EXERCISE DESCRIPTION -
Using the listing below, say how many lines have the string "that" in them, giving the number alone.

╔══

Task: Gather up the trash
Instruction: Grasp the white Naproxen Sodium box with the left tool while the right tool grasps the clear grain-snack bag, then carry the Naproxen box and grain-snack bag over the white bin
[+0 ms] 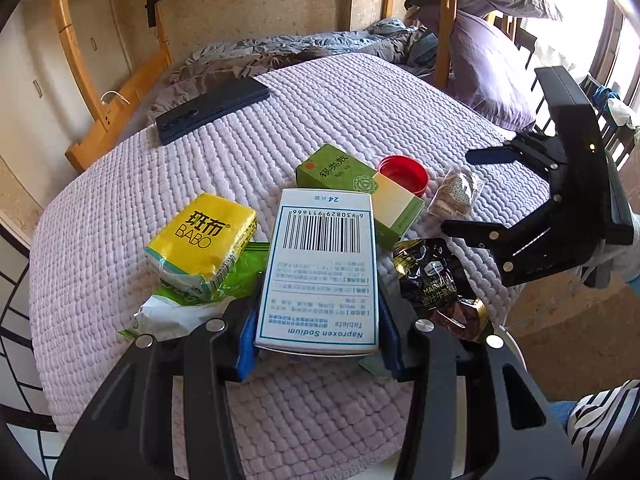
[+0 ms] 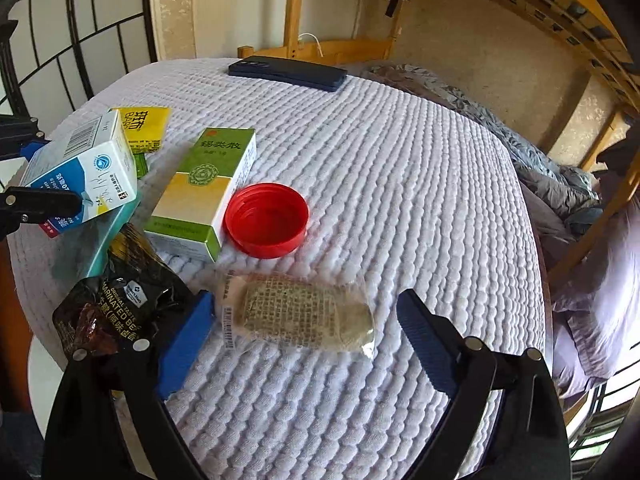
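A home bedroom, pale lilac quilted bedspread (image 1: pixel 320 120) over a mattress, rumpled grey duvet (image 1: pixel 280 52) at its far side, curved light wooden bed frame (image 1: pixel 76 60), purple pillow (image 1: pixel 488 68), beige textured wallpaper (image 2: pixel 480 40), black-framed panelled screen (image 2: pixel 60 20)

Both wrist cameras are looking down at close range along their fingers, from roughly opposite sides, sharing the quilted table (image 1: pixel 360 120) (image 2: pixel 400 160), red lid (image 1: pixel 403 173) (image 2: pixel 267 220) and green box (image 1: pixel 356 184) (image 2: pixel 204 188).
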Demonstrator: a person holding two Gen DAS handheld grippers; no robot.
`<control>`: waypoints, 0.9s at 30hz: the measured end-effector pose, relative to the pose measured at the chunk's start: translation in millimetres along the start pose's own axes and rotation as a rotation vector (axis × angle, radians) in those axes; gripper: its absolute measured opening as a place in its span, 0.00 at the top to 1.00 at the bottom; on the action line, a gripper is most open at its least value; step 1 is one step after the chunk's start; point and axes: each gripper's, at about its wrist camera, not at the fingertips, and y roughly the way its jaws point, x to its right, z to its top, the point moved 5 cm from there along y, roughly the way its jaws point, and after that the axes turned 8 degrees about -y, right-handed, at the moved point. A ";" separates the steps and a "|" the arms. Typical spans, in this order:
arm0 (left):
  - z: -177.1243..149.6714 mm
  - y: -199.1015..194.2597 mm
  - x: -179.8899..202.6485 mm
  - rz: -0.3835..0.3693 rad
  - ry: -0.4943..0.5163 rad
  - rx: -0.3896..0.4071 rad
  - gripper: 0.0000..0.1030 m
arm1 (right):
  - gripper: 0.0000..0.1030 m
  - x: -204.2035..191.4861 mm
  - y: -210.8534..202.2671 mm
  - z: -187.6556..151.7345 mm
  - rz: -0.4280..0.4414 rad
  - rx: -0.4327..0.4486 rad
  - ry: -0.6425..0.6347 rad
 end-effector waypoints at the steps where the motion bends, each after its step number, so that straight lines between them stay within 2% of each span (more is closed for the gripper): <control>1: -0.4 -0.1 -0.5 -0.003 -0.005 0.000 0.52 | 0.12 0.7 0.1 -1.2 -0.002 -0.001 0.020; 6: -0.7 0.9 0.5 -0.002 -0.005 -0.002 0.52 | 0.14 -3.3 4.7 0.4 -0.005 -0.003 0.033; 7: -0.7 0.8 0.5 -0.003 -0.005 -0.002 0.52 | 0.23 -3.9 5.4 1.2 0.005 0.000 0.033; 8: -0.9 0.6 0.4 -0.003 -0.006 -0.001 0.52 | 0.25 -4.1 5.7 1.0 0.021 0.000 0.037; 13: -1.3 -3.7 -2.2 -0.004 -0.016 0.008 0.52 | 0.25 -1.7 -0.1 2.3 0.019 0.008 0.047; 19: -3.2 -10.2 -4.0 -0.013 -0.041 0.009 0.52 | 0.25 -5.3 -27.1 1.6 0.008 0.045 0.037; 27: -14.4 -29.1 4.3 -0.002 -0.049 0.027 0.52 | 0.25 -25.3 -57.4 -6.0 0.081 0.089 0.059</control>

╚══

OUTPUT BELOW -
2